• [Instructions for the task] Copy every line from the data below in which the string "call" can be found.

── Data block

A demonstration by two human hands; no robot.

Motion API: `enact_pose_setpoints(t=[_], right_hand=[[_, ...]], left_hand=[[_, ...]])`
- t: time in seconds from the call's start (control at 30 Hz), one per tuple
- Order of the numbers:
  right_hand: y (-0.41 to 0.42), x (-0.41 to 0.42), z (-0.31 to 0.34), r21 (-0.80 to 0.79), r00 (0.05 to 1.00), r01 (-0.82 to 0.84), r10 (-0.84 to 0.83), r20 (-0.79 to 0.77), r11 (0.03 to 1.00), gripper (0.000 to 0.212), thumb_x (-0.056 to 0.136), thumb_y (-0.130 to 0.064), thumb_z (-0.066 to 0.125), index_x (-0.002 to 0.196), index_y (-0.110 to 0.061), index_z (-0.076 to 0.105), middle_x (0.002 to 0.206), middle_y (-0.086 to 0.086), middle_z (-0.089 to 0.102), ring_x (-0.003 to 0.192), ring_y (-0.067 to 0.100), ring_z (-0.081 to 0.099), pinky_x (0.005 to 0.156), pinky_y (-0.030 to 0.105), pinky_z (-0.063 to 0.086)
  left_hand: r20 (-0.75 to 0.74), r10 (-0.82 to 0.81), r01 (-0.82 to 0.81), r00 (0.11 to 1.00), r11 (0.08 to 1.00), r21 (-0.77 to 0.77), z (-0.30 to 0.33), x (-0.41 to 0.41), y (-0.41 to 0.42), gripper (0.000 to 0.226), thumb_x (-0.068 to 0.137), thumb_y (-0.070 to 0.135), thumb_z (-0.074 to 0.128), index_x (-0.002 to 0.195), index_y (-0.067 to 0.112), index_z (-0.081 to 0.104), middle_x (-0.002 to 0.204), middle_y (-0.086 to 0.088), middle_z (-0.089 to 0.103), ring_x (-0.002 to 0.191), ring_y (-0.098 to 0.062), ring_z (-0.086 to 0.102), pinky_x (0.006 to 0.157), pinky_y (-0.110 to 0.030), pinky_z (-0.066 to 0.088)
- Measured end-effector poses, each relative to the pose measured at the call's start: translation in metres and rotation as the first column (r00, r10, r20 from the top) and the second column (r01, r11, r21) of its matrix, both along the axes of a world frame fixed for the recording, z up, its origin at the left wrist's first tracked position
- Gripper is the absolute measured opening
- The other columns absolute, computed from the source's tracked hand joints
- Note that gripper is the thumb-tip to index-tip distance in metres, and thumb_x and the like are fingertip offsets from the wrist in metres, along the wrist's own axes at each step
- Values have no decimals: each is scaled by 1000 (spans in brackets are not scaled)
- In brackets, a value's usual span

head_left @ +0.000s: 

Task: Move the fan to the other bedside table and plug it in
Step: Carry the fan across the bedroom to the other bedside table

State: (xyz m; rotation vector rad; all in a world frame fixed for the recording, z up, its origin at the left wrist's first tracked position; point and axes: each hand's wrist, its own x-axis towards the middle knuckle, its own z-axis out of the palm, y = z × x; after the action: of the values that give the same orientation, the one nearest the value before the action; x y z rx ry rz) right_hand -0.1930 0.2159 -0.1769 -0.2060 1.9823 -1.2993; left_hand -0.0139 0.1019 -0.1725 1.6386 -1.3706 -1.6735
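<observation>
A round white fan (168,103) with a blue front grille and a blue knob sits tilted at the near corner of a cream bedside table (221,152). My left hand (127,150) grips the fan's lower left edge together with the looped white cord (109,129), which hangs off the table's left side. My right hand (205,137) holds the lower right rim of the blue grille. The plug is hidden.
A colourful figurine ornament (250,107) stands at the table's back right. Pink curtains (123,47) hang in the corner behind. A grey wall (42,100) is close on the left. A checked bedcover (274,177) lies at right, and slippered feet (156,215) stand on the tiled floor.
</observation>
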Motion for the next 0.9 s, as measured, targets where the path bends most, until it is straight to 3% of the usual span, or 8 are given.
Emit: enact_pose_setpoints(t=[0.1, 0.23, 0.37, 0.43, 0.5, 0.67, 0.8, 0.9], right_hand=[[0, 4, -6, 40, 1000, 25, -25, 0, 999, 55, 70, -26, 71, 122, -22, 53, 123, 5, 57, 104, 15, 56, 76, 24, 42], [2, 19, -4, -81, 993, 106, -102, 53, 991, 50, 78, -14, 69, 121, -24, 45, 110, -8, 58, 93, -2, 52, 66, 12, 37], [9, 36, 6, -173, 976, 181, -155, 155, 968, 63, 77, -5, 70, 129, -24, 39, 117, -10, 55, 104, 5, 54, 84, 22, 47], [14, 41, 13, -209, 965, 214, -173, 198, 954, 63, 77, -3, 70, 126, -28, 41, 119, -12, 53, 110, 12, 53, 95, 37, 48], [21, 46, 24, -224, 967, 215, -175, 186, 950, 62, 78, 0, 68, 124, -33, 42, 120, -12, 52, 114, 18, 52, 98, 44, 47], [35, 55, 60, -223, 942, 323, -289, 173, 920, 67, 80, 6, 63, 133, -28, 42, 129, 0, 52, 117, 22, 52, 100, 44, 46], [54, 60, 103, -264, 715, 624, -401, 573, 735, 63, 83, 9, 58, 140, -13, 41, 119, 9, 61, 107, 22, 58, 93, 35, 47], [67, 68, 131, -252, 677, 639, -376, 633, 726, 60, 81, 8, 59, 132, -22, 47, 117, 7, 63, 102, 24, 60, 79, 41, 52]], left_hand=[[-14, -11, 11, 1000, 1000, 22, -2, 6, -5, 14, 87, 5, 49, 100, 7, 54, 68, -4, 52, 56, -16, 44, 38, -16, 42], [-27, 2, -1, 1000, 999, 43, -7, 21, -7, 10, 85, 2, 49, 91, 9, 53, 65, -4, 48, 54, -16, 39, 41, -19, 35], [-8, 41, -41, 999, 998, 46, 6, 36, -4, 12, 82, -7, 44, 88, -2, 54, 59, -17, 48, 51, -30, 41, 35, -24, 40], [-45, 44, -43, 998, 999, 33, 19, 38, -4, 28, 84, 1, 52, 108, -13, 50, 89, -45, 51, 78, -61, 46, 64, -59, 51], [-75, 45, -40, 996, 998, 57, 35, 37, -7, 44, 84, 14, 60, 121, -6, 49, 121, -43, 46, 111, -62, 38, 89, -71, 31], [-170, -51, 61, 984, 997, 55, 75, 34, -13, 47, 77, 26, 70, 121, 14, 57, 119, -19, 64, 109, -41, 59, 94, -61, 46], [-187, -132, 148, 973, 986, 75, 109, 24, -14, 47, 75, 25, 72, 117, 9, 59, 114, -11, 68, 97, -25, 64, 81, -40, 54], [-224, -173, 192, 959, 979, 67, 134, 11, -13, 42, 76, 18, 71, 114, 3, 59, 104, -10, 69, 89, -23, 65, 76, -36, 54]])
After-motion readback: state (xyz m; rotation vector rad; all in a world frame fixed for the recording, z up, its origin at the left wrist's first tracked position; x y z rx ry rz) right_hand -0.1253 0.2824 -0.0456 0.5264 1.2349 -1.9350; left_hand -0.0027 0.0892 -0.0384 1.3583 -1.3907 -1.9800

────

• [Problem solution]
- t: time in seconds from the call's start (control at 30 Hz), one per tuple
- Measured end-effector poses, each relative to the pose measured at the call's start: translation in metres and rotation as the first column (r00, r10, r20 from the top) and the second column (r01, r11, r21) of its matrix, both along the axes of a world frame fixed for the recording, z up, its origin at the left wrist's first tracked position

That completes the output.